[Dataset entries]

-*-*-

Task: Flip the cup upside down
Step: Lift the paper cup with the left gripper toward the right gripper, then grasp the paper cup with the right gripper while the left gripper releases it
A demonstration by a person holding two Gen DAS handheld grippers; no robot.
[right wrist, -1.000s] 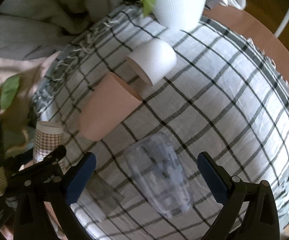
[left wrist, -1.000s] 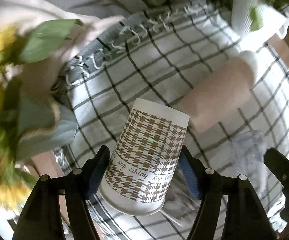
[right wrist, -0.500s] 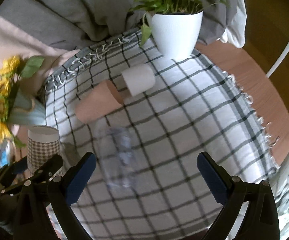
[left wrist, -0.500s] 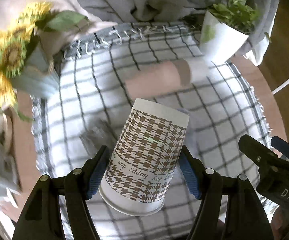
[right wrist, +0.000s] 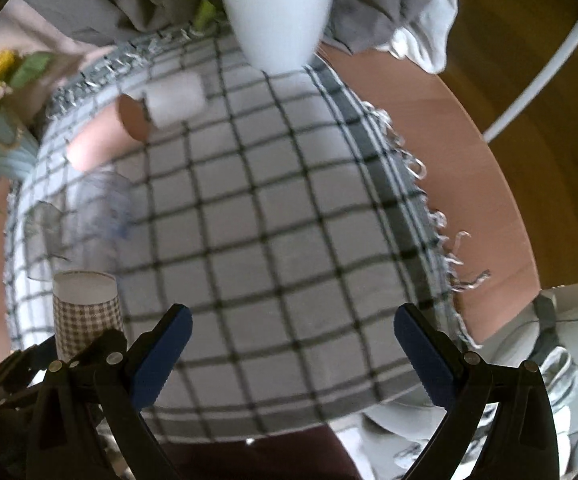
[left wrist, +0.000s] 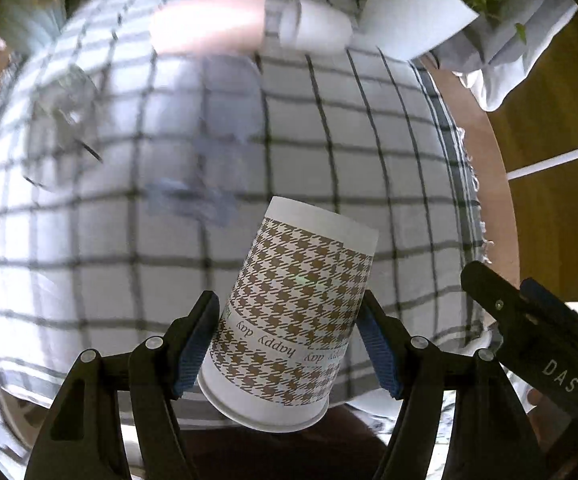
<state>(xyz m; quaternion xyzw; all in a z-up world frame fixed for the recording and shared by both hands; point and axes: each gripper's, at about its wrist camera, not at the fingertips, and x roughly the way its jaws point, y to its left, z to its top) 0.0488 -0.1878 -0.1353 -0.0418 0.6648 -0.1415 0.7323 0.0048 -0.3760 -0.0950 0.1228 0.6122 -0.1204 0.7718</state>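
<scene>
Gripping the houndstooth paper cup point(left wrist: 295, 316) in mid-air, the left gripper point(left wrist: 289, 340) is holding it over the near edge of the checked cloth point(left wrist: 329, 128).

Its blue-padded jaws are pressing both sides of the cup's lower wall, the cup leaning slightly with its "happy day" lettering reading inverted, exactly as half a second ago. The right gripper point(right wrist: 293, 344) is hanging beside it with jaws spread wide and nothing between them, unchanged. Beyond, the clear plastic cup point(left wrist: 205, 160) is lying on the cloth; the pink cup point(left wrist: 205, 24) and white cup point(left wrist: 313, 30) are lying end to end near the white plant pot point(right wrist: 277, 16). Since the earlier frames both views are sitting lower and closer to the worktop point(right wrist: 449, 128), blurred by motion.
</scene>
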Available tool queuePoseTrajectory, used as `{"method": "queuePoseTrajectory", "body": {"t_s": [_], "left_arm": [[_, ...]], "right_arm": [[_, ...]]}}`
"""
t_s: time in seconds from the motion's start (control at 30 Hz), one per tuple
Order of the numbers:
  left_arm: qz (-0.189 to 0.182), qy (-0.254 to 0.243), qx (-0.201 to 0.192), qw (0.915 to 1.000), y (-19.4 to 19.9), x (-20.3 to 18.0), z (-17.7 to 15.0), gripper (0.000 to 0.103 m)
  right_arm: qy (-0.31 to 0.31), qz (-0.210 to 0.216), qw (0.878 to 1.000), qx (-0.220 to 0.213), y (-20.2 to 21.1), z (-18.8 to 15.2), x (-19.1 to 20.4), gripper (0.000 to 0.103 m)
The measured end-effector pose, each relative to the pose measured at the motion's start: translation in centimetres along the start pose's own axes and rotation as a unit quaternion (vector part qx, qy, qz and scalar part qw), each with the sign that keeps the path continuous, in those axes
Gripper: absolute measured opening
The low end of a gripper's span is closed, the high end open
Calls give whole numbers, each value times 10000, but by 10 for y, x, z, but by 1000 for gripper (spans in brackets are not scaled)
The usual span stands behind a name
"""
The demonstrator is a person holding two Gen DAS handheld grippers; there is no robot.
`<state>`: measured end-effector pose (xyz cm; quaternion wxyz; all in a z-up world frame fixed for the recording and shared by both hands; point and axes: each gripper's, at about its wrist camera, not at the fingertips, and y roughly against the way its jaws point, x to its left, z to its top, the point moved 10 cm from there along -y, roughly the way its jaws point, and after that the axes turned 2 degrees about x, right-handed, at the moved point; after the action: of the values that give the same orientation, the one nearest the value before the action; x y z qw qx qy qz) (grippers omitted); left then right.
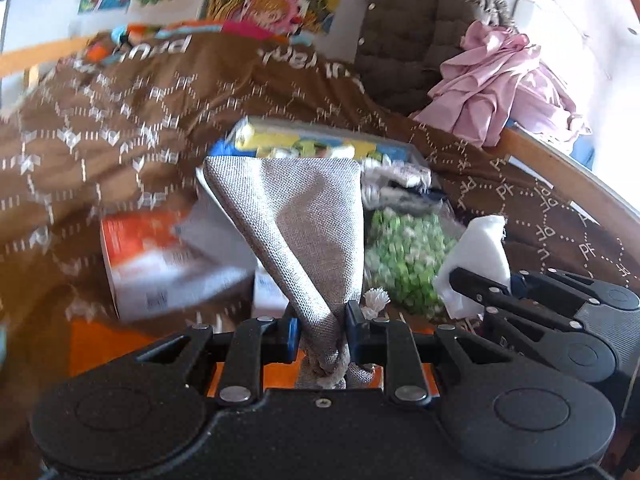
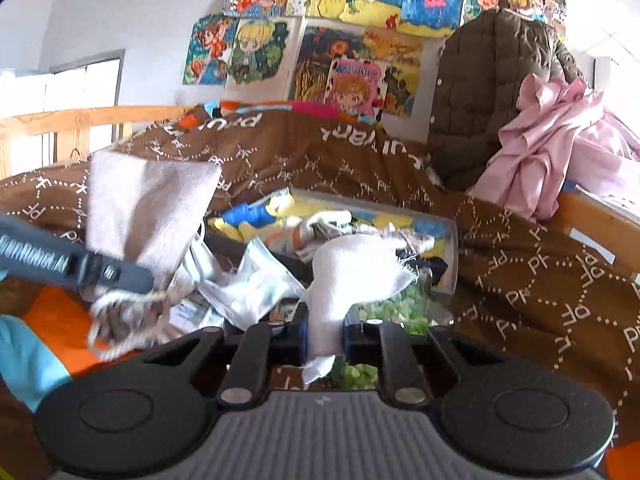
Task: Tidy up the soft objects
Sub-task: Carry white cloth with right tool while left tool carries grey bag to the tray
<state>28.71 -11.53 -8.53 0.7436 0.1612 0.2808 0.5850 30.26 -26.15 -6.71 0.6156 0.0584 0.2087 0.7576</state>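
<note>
My left gripper point(image 1: 320, 330) is shut on the neck of a grey woven drawstring bag point(image 1: 296, 216), which hangs out in front of it over the bed. In the right wrist view the same bag point(image 2: 144, 208) and the left gripper point(image 2: 120, 276) show at the left. My right gripper point(image 2: 325, 334) is shut on a white cloth point(image 2: 352, 276); it shows at the right of the left wrist view point(image 1: 480, 288) with the white cloth point(image 1: 478, 252) in it. Both are held above a clutter of items on a brown patterned quilt point(image 1: 120, 120).
On the quilt lie a clear bin point(image 2: 450, 256) with a yellow-blue soft toy point(image 2: 264, 212), a green-and-white item point(image 1: 404, 256), an orange-white box point(image 1: 160, 256) and plastic packets point(image 2: 248, 280). A pink garment point(image 2: 560, 144) and brown jacket point(image 2: 480, 92) hang at the right by the wooden bed rail point(image 1: 560, 176).
</note>
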Motion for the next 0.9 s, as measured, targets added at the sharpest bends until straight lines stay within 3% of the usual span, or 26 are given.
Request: {"method": "queuePoseTrajectory", "body": {"t_s": [0.27,0.53,0.73,0.9], "left_arm": [[-19,-113,-187,9998,-7,13,58,24],[-120,-486,-478,9976,-29,5,133,24],[-48,-374,-687,9969,-75,14,180,24],[37,-457,-603,9971,-126,22,194,24]], "right_arm": [[-328,-6,9986,-416,-14,24,-11,18],[-639,-70,9950,-768,-72,74,-34,18],[-792,-134,9951,-582,-128,89,-53,18],[-1009,-180,9935,-499,-161,89,-66,18]]}}
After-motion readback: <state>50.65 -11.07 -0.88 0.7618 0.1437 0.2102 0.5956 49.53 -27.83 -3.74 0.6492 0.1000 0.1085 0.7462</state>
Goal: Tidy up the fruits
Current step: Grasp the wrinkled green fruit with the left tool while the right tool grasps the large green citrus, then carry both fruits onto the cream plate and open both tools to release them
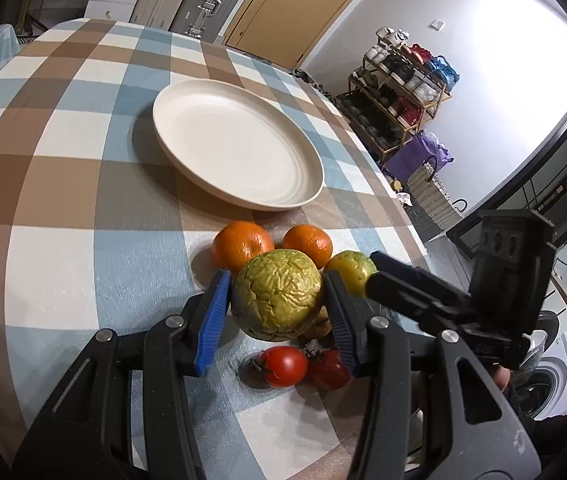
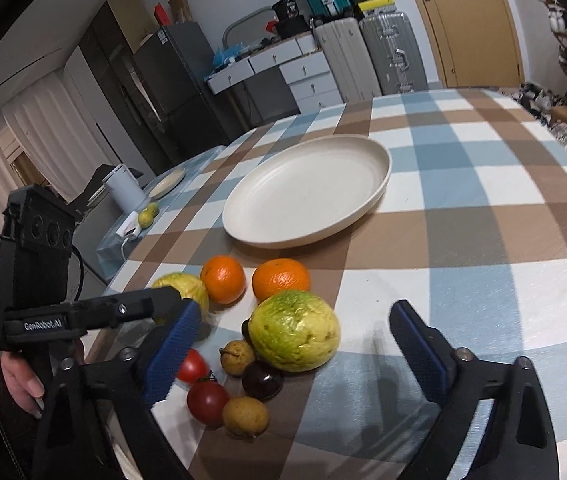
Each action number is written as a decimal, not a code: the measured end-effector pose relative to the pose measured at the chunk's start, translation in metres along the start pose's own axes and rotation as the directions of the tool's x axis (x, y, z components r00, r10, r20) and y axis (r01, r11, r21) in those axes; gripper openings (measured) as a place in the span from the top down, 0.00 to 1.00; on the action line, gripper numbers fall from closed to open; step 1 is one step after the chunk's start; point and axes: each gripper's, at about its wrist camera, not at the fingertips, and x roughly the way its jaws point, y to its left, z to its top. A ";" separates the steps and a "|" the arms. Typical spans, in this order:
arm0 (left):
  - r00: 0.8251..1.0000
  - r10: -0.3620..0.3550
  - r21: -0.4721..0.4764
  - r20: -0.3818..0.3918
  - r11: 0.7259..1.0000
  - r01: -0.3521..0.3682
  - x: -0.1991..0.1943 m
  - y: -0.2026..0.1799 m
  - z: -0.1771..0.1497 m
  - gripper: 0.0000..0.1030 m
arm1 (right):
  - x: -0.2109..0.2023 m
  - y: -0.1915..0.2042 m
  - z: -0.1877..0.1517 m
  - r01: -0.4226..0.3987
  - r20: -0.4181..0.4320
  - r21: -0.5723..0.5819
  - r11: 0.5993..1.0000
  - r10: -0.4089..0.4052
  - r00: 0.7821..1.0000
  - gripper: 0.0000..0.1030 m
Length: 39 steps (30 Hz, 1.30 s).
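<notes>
A pile of fruit lies on the checked tablecloth in front of an empty cream plate point(image 1: 239, 148) point(image 2: 307, 196). My left gripper point(image 1: 277, 294) is shut on a wrinkled green-yellow guava point(image 1: 277, 300), which also shows in the right wrist view point(image 2: 181, 288). Two oranges point(image 1: 242, 245) point(image 1: 308, 243) lie just beyond it and two red tomatoes point(image 1: 283, 365) below it. My right gripper point(image 2: 291, 336) is open around a second large green guava point(image 2: 294, 330), touching nothing. Small brown fruits point(image 2: 245, 416), a dark plum point(image 2: 261, 380) and tomatoes point(image 2: 207, 402) lie near it.
The table's right edge point(image 1: 395, 200) drops off to a shoe rack point(image 1: 399, 88) and baskets. In the right wrist view the left edge drops off to a side table with a white kettle point(image 2: 125, 192). Suitcases and drawers stand behind the table.
</notes>
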 end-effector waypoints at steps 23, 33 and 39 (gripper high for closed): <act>0.998 0.031 0.001 0.053 1.000 -0.031 -0.006 0.007 0.054 0.57 | 0.001 -0.014 -0.001 -0.097 -0.040 0.072 0.993 0.100 0.994 0.48; 0.995 0.047 -0.012 0.085 0.999 -0.046 0.014 0.011 0.108 0.57 | -0.012 -0.030 0.051 -0.172 0.080 0.103 0.980 0.164 0.983 0.48; 0.994 0.059 -0.002 0.094 0.998 -0.059 0.034 0.017 0.150 0.57 | 0.003 -0.036 0.109 -0.192 0.112 0.074 0.979 0.183 0.977 0.48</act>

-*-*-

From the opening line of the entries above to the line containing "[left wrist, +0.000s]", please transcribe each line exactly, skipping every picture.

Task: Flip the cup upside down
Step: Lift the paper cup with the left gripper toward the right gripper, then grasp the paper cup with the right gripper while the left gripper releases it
A demonstration by a person holding two Gen DAS handheld grippers; no robot.
[right wrist, -1.000s] 
[left wrist, -1.000s] 
[right wrist, -0.500s] 
[left wrist, -0.500s] 
[right wrist, +0.000s] 
[left wrist, +0.000s] 

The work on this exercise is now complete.